### Exercise goal
Copy everything in the listing below word for word, apart from any images.
====== Source material
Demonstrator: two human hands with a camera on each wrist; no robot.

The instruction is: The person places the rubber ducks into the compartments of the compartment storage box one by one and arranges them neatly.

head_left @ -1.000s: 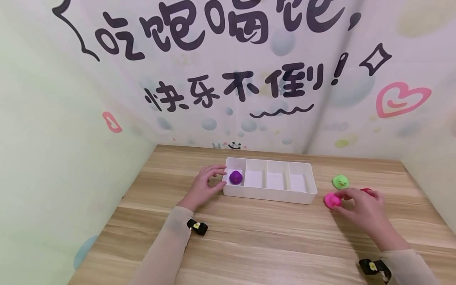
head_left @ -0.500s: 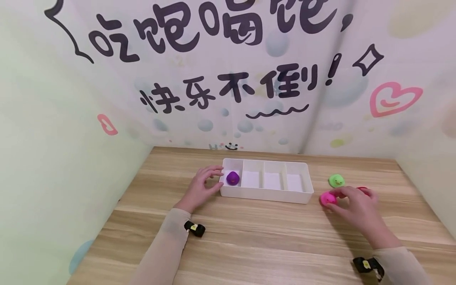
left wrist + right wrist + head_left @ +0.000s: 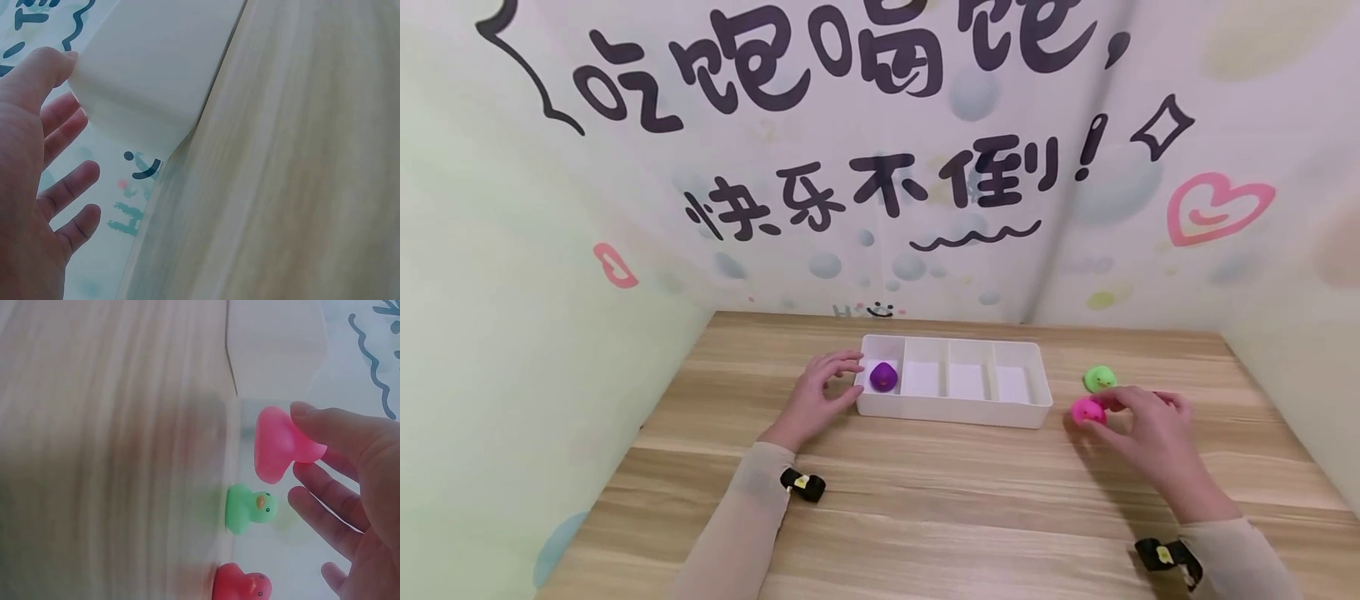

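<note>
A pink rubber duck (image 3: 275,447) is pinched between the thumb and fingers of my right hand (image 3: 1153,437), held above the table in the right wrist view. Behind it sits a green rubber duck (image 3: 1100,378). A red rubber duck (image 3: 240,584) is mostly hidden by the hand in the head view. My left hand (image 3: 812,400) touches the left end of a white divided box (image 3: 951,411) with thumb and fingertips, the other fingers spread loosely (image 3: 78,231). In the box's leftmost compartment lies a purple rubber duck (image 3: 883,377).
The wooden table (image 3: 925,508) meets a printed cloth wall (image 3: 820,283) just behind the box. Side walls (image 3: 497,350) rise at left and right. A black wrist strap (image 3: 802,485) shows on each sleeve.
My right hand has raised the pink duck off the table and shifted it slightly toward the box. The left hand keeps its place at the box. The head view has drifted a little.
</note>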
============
### Written solution
Demonstrator: two human hands with a camera on each wrist; no robot.

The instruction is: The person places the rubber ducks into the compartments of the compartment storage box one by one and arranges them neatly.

head_left @ -1.000s: 
head_left @ -0.500s: 
left wrist + right wrist + head_left @ +0.000s: 

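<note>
A pink rubber duck (image 3: 275,447) is pinched between the thumb and fingers of my right hand (image 3: 1153,437), held above the table in the right wrist view. Behind it sits a green rubber duck (image 3: 1100,378). A red rubber duck (image 3: 240,584) is mostly hidden by the hand in the head view. My left hand (image 3: 812,400) touches the left end of a white divided box (image 3: 951,411) with thumb and fingertips, the other fingers spread loosely (image 3: 78,231). In the box's leftmost compartment lies a purple rubber duck (image 3: 883,377).
The wooden table (image 3: 925,508) meets a printed cloth wall (image 3: 820,283) just behind the box. Side walls (image 3: 497,350) rise at left and right. A black wrist strap (image 3: 802,485) shows on each sleeve.
My right hand has raised the pink duck off the table and shifted it slightly toward the box. The left hand keeps its place at the box. The head view has drifted a little.
</note>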

Nothing more belongs to this answer.